Please reproduce the data exactly and omit the pictures.
[Data shown]
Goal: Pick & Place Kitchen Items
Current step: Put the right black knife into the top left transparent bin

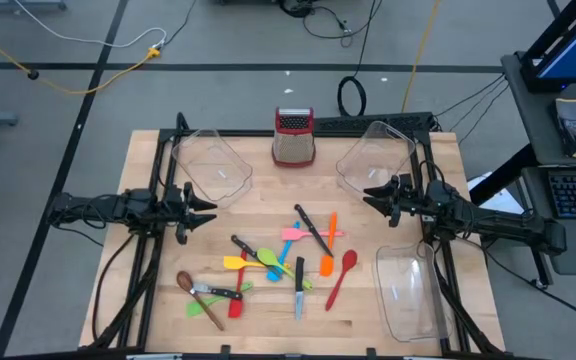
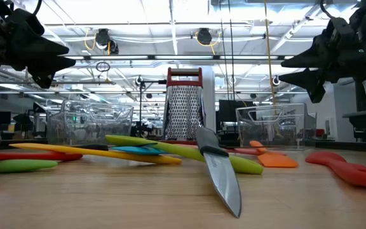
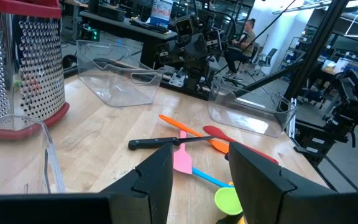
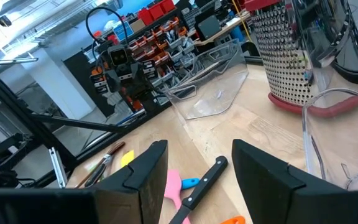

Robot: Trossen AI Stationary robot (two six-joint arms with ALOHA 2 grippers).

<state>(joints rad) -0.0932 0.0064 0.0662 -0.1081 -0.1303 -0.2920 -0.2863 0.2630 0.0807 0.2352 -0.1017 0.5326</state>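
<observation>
While nothing is lifted yet, I list my scene, biggest first.
Table (image 1: 148, 160): bins at its edges, so the middle is free for picking.
Bins: three clear ones, far left (image 1: 212, 164), far right (image 1: 376, 155), near right (image 1: 410, 290).
Grater (image 1: 293, 137): one, far centre.
Left gripper (image 1: 196, 209): fingers apart, empty, at the left edge.
Right gripper (image 1: 377, 198): fingers apart, empty, at the right.
Kitchen items (image 1: 268, 262): about a dozen, scattered near centre; three knives.
</observation>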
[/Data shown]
§ **Final answer**:
Goal: Pick & Place Kitchen Items
Current step: Put the right black knife into the top left transparent bin


Robot: Trossen AI Stationary robot (two six-joint arms with ALOHA 2 grippers).

<state>(joints rad) -0.0932 0.0064 0.0662 -0.1081 -0.1303 -0.2920 -0.2863 0.2630 0.0807 0.2352 -0.1017 0.5326</state>
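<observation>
While nothing is lifted yet, I list my scene, biggest first.
Table (image 1: 148, 160): bins at its edges, so the middle is free for picking.
Bins: three clear ones, far left (image 1: 212, 164), far right (image 1: 376, 155), near right (image 1: 410, 290).
Grater (image 1: 293, 137): one, far centre.
Left gripper (image 1: 196, 209): fingers apart, empty, at the left edge.
Right gripper (image 1: 377, 198): fingers apart, empty, at the right.
Kitchen items (image 1: 268, 262): about a dozen, scattered near centre; three knives.
</observation>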

The exercise concludes with this answer.